The irony, of course, is that these futile attempts at purity only allow demons in more effectively, but the difference is that this process is mistaken in thinking it is wise. Reza’s is like an appeal to a Bataillean sovereignty in this sense. True sovereignty comes from the offering of sacrifice — not sacrifice in and of itself but, in putting one’s hand on the block, you find yourself far more in control of your own fate. In affirming the threat to your life, you find yourself more in control of it than you would if you tried your damnedest to fight for your own survival.

I wrote a post on this the other day. It’s what we see in the Black Lives Matter movement. In identifying with the deceased, through chants of “I Can’t Breathe”, or in affirming your own helplessness before a higher power, as in “Hands up, don’t shoot”, the movement has found itself channelling even more collective power. 

This is the germ Reza speaks to, I think. What do germs do? Their primary function is to proliferate. Germs are crowds.

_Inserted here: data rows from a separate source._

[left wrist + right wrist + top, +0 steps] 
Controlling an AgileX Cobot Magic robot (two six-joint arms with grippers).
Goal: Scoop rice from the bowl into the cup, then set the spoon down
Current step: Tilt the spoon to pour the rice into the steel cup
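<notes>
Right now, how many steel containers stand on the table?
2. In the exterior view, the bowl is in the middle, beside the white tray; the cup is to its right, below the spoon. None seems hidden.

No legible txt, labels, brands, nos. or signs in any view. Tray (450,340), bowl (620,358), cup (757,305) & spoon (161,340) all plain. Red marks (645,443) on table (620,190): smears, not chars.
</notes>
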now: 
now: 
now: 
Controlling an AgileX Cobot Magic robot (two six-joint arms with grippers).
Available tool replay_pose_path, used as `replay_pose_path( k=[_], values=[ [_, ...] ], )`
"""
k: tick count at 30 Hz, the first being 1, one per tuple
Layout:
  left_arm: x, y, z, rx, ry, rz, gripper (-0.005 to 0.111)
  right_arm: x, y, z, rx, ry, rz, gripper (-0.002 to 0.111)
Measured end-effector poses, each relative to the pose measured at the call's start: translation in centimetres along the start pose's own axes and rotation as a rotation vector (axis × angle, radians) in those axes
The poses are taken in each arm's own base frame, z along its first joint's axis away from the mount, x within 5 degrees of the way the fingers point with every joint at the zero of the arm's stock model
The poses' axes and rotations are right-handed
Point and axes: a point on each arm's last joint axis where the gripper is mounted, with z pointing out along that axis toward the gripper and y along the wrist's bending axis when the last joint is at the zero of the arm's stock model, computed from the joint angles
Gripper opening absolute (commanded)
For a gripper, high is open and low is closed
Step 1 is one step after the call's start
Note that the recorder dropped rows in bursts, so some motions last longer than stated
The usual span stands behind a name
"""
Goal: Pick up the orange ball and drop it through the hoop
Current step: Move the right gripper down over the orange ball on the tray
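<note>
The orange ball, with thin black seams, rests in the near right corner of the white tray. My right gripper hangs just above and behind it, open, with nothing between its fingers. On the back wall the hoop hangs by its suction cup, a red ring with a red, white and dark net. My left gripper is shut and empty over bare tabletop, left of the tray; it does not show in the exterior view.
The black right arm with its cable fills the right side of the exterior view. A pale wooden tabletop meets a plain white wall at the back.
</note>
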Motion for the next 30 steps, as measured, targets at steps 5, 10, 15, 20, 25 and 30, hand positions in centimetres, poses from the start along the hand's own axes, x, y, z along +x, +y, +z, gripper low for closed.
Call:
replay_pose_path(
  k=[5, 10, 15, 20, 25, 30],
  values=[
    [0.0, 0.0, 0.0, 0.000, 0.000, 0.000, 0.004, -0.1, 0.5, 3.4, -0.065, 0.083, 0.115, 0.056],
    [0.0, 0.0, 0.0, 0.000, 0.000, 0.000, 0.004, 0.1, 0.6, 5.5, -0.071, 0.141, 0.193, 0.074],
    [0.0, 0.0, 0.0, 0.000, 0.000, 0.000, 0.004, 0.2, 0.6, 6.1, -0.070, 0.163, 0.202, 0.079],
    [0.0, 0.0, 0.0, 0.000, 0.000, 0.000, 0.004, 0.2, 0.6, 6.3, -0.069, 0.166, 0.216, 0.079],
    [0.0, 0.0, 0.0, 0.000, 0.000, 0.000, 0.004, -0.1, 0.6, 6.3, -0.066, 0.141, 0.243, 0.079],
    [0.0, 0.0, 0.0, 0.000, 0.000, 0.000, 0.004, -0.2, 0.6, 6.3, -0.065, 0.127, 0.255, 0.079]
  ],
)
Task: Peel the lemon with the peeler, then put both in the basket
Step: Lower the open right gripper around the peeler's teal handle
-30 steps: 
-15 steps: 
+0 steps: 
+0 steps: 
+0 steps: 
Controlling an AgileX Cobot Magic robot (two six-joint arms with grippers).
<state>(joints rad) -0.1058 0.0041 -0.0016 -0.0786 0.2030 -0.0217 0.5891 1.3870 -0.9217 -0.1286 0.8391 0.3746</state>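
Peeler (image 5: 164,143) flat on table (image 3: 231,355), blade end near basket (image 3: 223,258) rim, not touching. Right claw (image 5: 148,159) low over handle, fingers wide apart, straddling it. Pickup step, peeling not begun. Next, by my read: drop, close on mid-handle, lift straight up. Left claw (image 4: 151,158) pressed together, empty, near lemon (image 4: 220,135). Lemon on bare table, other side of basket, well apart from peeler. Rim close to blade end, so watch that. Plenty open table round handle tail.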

They are collective embodiments of unlife that infect and poke holes in the mistaken wholeness of institutions.

This is oddly why Lovecraft’s stories are useful in their racism. Despite himself, he shines a light on this great power of a subjugated class, which affirms its own existence and channels something other and abjectly unknown, whereas Lovecraft and his “heroes” are impotent in thinking they somehow know better.